**Goal of the exercise:** Reply with one number: the count of lines in the data that hold the string "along".
++++++++++
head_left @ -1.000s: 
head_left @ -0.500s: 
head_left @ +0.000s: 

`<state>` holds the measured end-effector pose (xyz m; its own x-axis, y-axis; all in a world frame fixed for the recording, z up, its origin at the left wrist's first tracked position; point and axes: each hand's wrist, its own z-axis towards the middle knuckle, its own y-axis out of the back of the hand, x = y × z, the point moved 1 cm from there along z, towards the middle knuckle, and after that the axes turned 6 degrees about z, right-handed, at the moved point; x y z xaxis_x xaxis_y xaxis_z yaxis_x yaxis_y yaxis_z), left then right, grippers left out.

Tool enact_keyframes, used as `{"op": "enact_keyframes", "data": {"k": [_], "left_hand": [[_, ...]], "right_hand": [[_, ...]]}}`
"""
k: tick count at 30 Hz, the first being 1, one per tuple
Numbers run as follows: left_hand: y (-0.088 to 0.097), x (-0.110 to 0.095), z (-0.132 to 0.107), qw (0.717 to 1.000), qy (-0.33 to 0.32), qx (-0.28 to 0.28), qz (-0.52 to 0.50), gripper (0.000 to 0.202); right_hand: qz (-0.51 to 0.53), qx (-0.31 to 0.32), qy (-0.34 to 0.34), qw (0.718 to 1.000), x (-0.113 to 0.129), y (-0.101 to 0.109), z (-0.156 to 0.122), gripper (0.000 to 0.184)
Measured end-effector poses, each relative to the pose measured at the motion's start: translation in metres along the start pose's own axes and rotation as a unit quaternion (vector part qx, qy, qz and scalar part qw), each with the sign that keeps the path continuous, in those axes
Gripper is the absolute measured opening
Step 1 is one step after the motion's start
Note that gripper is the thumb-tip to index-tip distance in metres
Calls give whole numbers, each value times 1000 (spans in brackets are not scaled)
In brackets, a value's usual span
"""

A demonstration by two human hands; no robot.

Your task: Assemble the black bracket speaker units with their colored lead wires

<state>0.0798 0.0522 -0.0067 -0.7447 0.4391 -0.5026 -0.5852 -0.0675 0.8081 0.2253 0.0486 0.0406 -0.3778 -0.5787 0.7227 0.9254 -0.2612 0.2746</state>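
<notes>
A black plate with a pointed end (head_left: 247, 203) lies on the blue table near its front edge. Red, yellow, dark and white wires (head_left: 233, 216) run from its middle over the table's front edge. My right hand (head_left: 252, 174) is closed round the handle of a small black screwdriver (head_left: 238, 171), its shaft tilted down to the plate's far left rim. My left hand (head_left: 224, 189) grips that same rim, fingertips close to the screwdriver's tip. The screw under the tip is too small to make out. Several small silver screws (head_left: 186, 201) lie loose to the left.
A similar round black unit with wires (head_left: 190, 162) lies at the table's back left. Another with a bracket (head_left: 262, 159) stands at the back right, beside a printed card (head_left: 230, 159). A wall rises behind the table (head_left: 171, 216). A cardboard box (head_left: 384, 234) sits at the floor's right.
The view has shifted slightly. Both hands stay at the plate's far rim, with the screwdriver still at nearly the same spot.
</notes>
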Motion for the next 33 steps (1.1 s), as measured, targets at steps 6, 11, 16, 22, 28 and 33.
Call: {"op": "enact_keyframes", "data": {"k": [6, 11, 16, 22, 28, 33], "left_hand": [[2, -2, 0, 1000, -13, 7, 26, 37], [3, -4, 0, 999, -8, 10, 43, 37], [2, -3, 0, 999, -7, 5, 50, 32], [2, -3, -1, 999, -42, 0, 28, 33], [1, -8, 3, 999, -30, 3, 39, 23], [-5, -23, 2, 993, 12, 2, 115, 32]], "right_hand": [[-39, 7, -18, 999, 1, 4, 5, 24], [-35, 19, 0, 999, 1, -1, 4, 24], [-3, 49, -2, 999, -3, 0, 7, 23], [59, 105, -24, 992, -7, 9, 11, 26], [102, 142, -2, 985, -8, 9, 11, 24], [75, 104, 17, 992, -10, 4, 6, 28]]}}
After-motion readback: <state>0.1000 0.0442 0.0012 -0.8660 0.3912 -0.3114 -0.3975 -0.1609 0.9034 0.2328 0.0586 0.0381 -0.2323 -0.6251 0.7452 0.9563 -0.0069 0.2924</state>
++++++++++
**Task output:** 2